EXERCISE => Copy the listing below line for line, from its opening line to the one with "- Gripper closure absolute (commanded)", both included; stop there.
(PROVIDED DATA Opens)
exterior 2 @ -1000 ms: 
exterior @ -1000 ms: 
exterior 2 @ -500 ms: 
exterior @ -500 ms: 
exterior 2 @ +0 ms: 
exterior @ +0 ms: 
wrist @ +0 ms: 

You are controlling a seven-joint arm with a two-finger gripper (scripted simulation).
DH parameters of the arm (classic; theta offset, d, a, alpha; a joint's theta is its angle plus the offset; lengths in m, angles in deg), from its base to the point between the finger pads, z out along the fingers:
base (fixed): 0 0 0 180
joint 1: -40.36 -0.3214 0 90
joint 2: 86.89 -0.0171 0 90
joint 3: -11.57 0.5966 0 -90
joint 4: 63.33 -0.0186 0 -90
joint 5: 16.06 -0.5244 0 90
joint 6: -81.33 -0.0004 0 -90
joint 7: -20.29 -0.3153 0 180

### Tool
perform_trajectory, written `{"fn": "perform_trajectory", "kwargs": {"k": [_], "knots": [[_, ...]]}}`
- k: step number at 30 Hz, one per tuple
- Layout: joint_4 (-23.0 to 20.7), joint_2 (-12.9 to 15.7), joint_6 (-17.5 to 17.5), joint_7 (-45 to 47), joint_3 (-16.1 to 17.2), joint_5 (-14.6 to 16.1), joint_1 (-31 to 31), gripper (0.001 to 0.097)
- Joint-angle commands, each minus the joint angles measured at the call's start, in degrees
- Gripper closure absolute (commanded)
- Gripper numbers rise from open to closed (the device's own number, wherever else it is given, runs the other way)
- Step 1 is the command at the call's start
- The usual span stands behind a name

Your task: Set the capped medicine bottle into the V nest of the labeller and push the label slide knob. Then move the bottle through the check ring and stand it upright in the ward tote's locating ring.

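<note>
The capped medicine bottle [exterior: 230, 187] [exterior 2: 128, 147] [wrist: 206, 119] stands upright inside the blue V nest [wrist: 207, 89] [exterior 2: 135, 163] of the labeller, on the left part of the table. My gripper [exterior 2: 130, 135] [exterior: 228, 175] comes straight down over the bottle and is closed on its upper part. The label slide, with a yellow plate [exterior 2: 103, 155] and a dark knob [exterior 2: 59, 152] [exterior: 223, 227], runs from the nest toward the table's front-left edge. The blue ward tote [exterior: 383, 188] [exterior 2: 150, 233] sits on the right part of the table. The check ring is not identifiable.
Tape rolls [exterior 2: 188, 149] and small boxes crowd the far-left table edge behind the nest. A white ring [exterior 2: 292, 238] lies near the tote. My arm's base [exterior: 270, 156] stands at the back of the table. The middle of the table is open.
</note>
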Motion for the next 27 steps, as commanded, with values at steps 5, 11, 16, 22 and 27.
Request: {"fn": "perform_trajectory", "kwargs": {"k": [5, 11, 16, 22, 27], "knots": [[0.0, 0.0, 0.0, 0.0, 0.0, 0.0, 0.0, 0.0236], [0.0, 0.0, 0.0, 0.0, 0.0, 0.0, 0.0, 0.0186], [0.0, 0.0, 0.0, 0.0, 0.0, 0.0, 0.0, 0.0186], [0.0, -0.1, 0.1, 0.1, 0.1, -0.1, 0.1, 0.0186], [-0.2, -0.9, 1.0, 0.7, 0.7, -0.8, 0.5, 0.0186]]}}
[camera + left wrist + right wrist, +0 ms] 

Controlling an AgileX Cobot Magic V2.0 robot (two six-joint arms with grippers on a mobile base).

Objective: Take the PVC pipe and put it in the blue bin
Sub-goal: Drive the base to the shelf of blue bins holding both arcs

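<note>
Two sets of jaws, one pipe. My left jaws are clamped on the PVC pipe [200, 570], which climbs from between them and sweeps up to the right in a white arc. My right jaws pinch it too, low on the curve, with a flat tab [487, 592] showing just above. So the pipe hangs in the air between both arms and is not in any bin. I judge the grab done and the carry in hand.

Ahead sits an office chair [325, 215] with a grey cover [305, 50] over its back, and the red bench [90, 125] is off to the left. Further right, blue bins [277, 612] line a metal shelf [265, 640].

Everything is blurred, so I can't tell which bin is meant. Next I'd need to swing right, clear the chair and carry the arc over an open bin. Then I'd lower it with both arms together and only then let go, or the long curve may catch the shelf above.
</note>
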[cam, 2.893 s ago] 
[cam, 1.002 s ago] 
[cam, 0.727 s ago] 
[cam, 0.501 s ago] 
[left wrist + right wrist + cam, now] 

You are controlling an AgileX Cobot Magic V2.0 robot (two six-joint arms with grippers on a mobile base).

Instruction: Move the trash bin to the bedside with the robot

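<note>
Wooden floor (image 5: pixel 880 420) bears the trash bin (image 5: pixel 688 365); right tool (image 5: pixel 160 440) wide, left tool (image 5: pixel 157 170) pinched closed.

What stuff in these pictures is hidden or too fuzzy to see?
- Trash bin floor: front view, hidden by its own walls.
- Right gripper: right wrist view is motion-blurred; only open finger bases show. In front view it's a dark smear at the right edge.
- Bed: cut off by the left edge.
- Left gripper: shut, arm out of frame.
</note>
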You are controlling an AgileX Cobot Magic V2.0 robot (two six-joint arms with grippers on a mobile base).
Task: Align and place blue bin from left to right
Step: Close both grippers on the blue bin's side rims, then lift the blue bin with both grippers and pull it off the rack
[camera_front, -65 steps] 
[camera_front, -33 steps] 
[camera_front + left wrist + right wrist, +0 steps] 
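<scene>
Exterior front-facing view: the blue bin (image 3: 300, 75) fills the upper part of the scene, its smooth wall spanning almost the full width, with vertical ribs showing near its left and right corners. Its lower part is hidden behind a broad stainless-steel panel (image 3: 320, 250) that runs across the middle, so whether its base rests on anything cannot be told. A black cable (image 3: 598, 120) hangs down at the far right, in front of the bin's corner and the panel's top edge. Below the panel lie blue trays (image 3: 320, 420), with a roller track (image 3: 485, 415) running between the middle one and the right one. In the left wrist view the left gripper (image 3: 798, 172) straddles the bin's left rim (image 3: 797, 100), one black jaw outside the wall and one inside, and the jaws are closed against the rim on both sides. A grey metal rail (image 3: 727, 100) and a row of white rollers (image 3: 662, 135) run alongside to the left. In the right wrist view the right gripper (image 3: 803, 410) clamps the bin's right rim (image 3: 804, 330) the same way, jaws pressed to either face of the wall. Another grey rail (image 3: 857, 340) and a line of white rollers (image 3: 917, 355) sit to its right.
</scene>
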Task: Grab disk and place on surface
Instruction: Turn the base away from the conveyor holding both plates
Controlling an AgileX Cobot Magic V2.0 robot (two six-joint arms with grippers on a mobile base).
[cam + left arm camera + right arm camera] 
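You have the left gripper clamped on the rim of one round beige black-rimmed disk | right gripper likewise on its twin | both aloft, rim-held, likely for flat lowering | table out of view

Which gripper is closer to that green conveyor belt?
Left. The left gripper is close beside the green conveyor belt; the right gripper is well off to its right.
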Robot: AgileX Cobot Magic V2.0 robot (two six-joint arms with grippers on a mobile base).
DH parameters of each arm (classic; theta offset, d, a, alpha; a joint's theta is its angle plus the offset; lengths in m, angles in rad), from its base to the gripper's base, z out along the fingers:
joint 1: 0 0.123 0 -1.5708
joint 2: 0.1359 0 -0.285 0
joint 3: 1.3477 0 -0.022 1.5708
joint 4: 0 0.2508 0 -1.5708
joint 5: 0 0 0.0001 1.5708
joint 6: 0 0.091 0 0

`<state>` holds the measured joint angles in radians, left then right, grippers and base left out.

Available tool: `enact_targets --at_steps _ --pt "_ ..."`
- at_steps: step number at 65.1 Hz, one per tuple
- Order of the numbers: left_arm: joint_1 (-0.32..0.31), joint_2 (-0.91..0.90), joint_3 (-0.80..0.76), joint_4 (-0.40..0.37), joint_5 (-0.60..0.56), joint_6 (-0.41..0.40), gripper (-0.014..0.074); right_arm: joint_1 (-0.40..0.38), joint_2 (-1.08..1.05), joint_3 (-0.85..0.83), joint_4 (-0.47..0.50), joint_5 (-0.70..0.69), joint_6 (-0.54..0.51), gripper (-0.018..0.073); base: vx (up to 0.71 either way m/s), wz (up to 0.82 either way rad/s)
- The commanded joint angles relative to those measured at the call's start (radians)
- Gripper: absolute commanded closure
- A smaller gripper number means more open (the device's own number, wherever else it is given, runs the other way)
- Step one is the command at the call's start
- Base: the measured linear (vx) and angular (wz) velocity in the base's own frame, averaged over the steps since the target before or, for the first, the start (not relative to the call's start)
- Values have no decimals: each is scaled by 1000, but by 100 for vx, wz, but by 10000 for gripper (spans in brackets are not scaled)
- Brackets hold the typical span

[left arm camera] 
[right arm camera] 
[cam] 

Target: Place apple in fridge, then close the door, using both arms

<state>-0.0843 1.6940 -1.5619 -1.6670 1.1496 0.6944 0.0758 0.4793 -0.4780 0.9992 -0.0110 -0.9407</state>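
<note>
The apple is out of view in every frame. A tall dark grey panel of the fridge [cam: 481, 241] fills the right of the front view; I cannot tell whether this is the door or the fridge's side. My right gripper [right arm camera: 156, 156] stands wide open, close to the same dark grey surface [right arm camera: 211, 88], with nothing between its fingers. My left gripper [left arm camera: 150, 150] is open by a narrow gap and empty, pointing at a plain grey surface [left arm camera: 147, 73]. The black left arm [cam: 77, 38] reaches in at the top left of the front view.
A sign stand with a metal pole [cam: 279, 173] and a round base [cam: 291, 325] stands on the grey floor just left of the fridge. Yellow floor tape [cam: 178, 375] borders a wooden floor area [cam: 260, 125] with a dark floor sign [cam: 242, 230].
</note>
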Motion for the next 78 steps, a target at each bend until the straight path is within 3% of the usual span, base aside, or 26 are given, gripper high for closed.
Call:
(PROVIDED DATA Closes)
EXERCISE SOLUTION =>
exterior 2 @ -1000 ms: 
exterior @ -1000 ms: 
exterior 2 @ -500 ms: 
exterior @ -500 ms: 
exterior 2 @ +0 ms: 
exterior @ +0 ms: 
wrist @ +0 ms: 

You are controlling a seven-joint arm with a two-finger gripper (scripted simulation).
DH parameters of the arm (classic; theta offset, d, a, alpha; a joint's theta is its angle plus the offset; lengths in m, angles in deg), from its base to the point between the finger pads, z out along the fingers:
base (fixed): 0 0 0 180
joint 1: -40.36 -0.3214 0 90
joint 2: 86.89 -0.0171 0 90
joint 3: -11.57 0.5966 0 -90
joint 4: 63.33 -0.0186 0 -90
joint 5: 16.06 -0.5244 0 90
joint 6: -81.33 -0.0004 0 -90
joint 7: -20.29 -0.3153 0 180

### Tool
perform_trajectory, written `{"fn": "perform_trajectory", "kwargs": {"k": [_], "knots": [[_, ...]]}}`
- k: step number at 30 Hz, one per tuple
- Layout: joint_4 (-23.0 to 20.7), joint_2 (-12.9 to 15.7), joint_6 (-17.5 to 17.5), joint_7 (-45 to 47), joint_3 (-16.1 to 17.2), joint_5 (-14.6 to 16.1), joint_1 (-31 to 31), gripper (0.001 to 0.097)
- Joint-angle commands, each minus the joint angles measured at the call's start, in degrees
- Gripper closure absolute (commanded)

The output has been completed.